Advisor: Jane M Flinn, PhD, Department of Psychology

Committee Members: Tyler Shaw, Jennifer Brielmaier

David J. King Hall, #2073A
November 22, 2024, 12:30 PM to 02:30 PM

Abstract:

Alzheimer’s Disease (AD) is a neurological disease characterized by two major biological components; amyloid beta (abeta) and hyperphosphorylated tau (p-tau). However, it is thought that early-onset and late-onset AD may differ in terms of how p-tau aggregates, with p-tau aggregation primarily being caused by abeta buildup in early-onset AD, and p-tau aggregation being caused by both abeta and a system independent of abeta buildup in late-onset AD. It is thought that this p-tau buildup independent of abeta may be due to the APOE4 allele, a major genetic risk factor of late-onset AD. While the relationship between APOE4 and abeta has been well researched, the relationship between APOE4 and p-tau in the absence of abeta has been both inconsistent and lacks behavioral results. This study examined an APOE4 x Tau mouse model to better understand this interaction independent of systems involving abeta. Additionally, the effects of zinc were examined in this mouse model. Previous research suggests that zinc exacerbates the effects of both abeta and tau in other mouse models, however, there is limited research in how zinc and copper interact with APOE4. For this study, mice were placed in 8 groups; 4 genotypes (WT, E4, Tau, E4 x Tau), 2 metal ion supplements (none, zinc). Behavioral tests were examined age 3 and 6 months to measure spatial memory (Morris Water Maze), risk taking (Elevated Zero), anxiety (Open Field), activities of daily living (Nesting & Burrowing), and circadian activity (Wheel Running). Brains were removed and analyzed by various morphological tests including histological staining, Western Blot analysis, and Zinpyr-1. Results indicated that mouse models containing tau, with or without E4, show impairments in behavior as well as morphological abnormalities which match those impairments.

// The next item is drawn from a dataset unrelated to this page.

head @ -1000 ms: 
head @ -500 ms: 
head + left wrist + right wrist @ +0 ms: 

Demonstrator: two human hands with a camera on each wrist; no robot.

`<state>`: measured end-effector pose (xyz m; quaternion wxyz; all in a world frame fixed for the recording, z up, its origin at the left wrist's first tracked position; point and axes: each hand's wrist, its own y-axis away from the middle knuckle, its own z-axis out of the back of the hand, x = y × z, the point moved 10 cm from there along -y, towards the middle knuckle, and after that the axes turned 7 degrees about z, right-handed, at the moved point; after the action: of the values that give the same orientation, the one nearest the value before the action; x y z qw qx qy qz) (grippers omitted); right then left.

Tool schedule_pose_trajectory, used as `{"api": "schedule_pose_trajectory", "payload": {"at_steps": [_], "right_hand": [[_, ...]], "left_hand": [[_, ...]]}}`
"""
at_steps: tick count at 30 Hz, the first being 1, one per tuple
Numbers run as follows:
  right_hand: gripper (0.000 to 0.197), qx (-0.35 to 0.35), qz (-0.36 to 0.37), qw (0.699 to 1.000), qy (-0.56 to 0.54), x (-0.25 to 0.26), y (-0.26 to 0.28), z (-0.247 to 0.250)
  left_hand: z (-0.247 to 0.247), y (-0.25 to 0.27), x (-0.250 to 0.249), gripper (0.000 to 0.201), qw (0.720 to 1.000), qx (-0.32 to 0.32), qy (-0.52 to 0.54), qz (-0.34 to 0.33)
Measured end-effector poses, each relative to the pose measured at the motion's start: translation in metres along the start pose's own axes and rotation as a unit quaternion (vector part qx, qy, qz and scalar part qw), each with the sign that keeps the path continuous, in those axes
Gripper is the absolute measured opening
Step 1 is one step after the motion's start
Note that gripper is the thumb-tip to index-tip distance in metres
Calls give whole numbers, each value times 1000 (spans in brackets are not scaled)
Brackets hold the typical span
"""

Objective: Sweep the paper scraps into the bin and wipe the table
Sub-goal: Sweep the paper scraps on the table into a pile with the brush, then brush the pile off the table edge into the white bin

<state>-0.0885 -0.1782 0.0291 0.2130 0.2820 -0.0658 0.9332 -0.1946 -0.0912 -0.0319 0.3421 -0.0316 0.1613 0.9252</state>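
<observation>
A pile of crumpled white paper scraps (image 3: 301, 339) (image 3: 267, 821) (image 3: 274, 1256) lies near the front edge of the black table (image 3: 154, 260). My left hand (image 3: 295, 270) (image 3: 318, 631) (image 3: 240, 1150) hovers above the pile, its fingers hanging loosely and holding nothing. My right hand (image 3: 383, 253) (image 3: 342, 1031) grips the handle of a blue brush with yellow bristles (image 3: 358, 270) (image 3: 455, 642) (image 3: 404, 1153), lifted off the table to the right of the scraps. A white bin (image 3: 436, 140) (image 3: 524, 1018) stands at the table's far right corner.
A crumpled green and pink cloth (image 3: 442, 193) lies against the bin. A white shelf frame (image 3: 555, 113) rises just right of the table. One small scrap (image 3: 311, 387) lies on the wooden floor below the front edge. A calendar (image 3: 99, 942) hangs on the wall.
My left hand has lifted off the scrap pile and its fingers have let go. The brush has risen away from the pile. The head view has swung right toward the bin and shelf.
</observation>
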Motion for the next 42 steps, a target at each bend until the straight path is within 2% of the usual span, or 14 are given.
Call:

However, while these impairments and morphological abnormalities are still present, they are reduced in a mouse model with both APOE4 and Tau compared to a mouse model containing only Tau. This indicates that, while APOE4 is a risk factor for late-onset Alzheimer’s, APOE4 in the absence of Abeta may actually play a beneficial effect. There was no difference in groups based on zinc supplementation.